TASK BRIEF:
List each line of the data that holds the string "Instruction", please.

========================================

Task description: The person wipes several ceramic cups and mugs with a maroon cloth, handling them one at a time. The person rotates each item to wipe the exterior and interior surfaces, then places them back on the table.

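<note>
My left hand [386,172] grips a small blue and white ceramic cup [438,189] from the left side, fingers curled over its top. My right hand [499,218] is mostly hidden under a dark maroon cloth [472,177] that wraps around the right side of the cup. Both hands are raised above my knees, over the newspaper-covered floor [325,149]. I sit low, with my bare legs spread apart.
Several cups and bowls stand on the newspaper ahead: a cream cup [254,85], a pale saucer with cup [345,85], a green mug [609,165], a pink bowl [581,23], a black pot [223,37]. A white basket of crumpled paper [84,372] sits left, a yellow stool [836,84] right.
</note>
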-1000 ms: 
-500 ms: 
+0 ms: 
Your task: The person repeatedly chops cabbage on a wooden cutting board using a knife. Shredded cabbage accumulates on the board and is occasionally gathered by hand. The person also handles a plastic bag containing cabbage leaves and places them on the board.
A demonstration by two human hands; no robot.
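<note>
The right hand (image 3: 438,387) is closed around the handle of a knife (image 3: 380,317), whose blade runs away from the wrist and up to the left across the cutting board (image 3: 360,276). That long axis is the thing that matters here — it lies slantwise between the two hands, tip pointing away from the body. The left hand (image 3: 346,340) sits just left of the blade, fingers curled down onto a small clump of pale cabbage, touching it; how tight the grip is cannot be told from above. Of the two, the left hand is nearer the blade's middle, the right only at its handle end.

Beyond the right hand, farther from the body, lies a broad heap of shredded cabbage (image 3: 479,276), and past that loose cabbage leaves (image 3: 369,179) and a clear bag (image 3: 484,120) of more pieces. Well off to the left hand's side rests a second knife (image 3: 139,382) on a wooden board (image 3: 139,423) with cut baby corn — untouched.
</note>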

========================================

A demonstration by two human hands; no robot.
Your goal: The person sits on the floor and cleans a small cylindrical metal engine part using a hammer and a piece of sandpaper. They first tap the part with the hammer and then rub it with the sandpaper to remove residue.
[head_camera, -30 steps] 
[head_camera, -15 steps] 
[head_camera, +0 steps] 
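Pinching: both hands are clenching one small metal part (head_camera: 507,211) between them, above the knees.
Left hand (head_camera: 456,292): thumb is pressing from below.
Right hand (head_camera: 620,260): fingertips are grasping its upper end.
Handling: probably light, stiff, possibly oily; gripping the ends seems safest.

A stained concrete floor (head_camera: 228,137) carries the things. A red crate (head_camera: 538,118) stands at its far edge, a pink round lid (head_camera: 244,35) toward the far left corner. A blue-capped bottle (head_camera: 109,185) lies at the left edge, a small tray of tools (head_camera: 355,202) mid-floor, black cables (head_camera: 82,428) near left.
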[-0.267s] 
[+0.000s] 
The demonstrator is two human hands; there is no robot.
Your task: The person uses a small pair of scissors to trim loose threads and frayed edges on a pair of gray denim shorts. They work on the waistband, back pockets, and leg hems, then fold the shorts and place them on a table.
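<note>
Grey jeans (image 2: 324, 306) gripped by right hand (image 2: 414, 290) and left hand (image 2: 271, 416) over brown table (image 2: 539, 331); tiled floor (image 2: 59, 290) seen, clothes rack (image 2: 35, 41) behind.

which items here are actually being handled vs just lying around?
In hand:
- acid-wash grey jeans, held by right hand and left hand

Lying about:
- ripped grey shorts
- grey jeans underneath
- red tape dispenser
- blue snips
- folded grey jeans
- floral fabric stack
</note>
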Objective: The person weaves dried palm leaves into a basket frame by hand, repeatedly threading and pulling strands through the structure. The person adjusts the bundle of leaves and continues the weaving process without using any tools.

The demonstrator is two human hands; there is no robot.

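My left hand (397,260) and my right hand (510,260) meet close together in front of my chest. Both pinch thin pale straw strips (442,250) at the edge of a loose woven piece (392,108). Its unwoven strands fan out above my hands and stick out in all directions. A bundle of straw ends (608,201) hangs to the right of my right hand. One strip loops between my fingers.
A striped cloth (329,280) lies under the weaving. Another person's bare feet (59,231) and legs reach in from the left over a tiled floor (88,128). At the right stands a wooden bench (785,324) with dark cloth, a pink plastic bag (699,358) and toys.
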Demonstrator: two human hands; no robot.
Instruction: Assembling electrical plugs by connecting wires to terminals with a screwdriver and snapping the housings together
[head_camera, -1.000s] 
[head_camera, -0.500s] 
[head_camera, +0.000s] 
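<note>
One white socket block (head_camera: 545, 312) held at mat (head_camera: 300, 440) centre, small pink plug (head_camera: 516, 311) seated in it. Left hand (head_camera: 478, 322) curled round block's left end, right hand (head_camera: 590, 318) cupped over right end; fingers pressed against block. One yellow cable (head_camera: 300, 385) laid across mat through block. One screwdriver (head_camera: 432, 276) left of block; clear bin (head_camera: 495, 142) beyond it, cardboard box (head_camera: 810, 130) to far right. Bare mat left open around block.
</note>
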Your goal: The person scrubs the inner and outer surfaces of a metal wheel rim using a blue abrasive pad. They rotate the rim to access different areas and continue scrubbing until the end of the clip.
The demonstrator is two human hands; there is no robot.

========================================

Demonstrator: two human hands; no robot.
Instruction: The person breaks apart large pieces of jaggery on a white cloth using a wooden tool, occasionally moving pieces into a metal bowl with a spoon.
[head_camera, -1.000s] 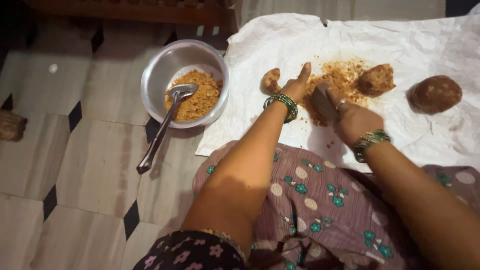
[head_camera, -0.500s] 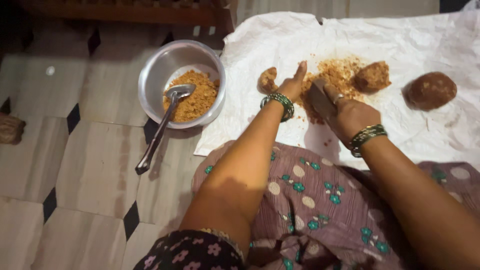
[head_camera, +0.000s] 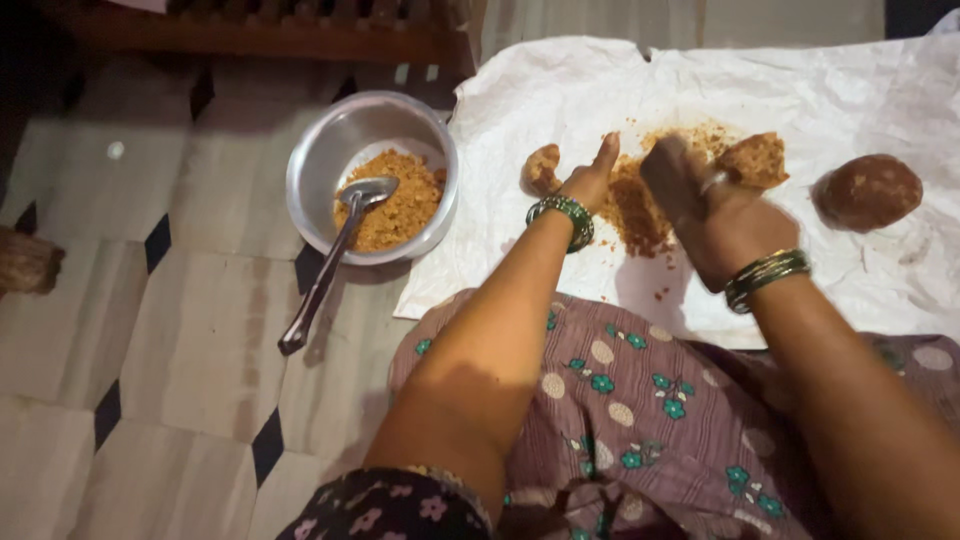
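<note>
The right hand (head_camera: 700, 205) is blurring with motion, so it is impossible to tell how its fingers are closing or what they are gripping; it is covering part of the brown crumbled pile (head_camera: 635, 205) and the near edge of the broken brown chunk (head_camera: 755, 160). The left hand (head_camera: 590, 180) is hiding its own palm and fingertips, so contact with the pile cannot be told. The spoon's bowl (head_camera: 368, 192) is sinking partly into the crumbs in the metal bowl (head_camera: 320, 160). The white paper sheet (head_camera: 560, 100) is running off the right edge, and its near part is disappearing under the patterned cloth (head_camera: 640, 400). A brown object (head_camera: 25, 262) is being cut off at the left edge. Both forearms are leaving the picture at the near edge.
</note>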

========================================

TASK RESPONSE:
Instruction: Assembling electrical plugs by connecting wires to terminals with a screwdriver and snapping the housings together
Instruction: The person breaks apart large pieces of jaggery on a white cloth using a wooden tool, occasionally moving pieces into a metal bowl with a spoon.

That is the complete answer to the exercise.